Task requirements:
The copy you give must match the listing below exactly and contain no pictures.

★ ★ ★ ★ ★

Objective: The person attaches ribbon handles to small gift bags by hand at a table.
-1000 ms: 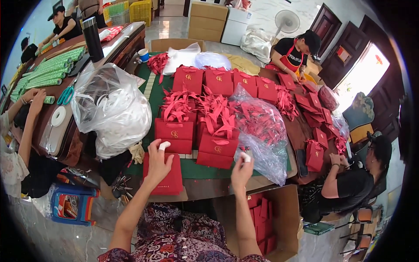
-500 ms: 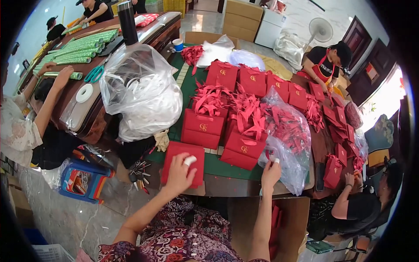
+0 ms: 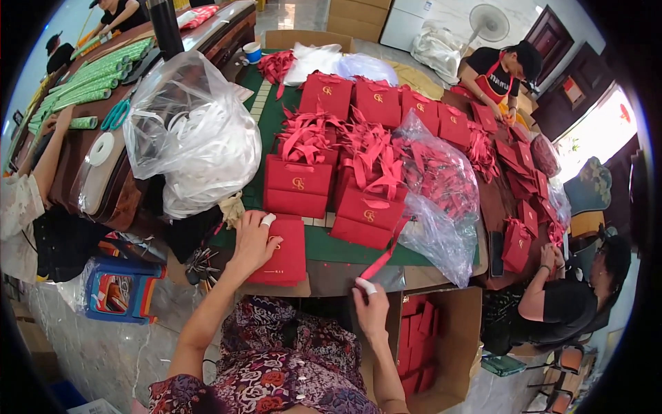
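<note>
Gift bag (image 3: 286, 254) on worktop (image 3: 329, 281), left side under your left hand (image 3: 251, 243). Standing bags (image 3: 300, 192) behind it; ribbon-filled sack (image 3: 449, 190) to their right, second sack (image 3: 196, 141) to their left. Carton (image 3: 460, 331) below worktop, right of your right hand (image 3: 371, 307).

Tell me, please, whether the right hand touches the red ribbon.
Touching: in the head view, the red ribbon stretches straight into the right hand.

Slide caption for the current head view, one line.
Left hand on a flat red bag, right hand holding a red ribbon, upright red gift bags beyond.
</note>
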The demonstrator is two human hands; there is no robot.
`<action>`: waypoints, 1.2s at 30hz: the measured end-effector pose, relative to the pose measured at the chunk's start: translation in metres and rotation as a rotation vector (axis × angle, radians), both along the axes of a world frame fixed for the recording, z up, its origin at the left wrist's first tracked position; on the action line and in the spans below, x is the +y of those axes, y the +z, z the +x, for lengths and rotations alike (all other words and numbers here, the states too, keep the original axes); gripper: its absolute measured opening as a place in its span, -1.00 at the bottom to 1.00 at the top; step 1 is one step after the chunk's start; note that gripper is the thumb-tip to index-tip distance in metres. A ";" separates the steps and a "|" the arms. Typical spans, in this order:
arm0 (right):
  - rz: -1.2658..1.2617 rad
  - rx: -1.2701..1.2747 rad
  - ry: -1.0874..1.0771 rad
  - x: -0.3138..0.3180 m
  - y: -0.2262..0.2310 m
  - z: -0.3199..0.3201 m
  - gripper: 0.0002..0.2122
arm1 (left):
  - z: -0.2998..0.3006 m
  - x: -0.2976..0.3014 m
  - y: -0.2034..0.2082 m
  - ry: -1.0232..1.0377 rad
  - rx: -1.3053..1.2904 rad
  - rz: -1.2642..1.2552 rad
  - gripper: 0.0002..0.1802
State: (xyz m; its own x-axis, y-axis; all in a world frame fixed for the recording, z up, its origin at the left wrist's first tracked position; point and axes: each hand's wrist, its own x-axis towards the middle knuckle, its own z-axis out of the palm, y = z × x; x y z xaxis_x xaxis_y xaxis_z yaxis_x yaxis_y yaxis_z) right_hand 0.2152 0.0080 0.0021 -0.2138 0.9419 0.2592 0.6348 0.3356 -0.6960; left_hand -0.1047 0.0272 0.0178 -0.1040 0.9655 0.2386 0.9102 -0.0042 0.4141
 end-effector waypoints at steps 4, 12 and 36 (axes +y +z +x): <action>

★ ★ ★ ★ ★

Written solution:
Objective: The person attaches ribbon handles to small gift bags by hand at a table.
-1000 ms: 
-500 ms: 
+0 ms: 
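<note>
Gift bag (image 3: 286, 254) on worktop (image 3: 329, 281), left side under your left hand (image 3: 251, 243). Standing bags (image 3: 300, 192) behind it; ribbon-filled sack (image 3: 449, 190) to their right, second sack (image 3: 196, 141) to their left. Carton (image 3: 460, 331) below worktop, right of your right hand (image 3: 371, 307).

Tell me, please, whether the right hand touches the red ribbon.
Touching: in the head view, the red ribbon stretches straight into the right hand.

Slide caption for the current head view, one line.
Left hand on a flat red bag, right hand holding a red ribbon, upright red gift bags beyond.
</note>
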The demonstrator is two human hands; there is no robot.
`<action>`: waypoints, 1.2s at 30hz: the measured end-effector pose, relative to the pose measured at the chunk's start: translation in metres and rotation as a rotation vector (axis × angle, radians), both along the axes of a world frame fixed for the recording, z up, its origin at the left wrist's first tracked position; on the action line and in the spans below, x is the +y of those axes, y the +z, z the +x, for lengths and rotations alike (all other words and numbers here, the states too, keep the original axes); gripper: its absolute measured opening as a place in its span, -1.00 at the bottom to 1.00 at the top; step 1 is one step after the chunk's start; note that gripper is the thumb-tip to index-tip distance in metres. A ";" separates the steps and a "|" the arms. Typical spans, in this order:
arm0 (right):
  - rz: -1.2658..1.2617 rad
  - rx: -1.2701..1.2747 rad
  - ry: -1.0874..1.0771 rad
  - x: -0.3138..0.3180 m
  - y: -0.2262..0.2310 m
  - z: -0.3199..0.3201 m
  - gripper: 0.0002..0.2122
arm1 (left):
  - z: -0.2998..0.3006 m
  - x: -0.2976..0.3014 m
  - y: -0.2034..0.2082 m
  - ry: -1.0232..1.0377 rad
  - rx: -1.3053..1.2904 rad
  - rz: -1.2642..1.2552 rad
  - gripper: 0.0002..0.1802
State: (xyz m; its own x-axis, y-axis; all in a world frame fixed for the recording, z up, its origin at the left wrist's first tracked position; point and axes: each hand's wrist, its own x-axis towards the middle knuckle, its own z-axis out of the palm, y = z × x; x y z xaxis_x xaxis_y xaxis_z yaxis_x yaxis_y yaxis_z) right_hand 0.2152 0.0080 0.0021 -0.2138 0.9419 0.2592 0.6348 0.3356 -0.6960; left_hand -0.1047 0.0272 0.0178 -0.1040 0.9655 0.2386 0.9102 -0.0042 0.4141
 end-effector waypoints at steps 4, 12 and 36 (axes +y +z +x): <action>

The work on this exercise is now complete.